== Segment start ==

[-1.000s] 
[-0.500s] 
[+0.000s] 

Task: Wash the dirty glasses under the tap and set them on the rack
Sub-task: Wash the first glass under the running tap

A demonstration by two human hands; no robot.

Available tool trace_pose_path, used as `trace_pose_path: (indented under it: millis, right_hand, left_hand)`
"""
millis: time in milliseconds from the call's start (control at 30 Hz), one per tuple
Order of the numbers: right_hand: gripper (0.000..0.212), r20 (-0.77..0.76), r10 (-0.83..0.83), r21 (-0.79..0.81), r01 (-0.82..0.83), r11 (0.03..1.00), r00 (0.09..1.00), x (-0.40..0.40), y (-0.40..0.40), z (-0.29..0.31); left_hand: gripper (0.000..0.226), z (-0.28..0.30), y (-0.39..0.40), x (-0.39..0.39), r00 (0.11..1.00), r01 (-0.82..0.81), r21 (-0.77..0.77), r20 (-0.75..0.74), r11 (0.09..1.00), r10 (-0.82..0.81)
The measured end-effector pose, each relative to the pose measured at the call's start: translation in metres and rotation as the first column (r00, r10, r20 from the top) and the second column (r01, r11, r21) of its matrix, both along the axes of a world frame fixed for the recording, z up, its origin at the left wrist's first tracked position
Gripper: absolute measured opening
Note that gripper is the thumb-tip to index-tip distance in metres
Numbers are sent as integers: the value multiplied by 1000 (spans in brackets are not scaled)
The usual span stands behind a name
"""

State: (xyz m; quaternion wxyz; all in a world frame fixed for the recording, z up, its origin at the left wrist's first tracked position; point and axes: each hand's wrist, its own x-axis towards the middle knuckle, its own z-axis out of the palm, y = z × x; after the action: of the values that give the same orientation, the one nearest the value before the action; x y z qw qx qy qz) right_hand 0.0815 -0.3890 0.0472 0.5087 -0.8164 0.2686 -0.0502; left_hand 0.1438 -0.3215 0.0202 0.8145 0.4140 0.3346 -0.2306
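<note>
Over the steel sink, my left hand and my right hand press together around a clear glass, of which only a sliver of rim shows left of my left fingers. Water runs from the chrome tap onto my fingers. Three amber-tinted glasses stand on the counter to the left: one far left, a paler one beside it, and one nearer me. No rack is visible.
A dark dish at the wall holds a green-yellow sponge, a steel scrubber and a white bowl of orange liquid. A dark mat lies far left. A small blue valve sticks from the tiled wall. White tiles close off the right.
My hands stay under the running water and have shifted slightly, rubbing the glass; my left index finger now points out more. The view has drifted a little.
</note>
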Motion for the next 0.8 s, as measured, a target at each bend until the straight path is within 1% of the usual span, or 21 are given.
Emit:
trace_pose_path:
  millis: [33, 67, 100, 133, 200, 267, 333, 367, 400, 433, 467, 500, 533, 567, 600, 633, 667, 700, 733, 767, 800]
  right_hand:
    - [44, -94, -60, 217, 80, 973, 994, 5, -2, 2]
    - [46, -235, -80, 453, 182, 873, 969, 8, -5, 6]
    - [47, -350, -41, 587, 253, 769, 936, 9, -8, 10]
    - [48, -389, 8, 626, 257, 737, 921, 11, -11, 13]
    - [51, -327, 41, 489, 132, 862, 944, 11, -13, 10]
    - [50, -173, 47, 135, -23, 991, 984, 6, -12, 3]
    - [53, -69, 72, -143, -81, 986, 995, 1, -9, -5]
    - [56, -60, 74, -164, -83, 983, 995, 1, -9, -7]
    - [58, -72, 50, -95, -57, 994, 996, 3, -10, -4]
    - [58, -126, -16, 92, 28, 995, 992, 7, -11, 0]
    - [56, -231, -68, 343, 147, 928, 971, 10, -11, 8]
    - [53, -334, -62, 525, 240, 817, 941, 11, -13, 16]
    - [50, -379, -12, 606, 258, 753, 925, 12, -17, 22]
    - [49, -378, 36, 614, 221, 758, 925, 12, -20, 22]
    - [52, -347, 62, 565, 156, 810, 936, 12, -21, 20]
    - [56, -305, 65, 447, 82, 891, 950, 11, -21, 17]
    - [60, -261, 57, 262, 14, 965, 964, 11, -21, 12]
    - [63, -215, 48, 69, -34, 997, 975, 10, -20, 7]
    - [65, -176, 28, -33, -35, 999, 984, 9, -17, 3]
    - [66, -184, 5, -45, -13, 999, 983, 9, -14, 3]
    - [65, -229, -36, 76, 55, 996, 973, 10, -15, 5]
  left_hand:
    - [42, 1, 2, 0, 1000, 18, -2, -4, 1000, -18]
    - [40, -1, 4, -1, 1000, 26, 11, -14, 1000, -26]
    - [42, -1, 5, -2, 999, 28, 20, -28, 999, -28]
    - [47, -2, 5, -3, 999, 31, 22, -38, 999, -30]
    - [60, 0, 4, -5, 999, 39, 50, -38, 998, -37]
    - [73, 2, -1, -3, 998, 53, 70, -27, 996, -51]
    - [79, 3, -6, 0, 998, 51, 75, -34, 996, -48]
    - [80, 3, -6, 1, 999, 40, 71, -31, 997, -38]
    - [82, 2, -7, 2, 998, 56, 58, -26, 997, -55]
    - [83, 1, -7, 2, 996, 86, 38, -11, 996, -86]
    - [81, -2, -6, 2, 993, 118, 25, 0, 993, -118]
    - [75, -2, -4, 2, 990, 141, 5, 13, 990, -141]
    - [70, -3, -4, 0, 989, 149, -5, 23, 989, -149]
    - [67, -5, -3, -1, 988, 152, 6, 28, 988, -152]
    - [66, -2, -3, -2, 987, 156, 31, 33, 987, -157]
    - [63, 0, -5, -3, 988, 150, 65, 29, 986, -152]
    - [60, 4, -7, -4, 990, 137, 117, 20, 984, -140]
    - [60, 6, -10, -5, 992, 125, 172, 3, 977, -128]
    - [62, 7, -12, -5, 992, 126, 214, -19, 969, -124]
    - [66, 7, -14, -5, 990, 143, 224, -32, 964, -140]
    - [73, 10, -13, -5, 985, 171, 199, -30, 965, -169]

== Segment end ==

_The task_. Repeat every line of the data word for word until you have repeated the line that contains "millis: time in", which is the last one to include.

_Task answer_.
[-1.000s] 
[-0.500s] 
[+0.000s] 

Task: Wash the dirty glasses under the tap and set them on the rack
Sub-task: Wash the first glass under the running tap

A demonstration by two human hands; no robot.

Available tool trace_pose_path, used as `trace_pose_path: (indented under it: millis, right_hand, left_hand)`
"""
millis: time in milliseconds from the call's start (control at 30 Hz), one per tuple

With that, the exercise is complete.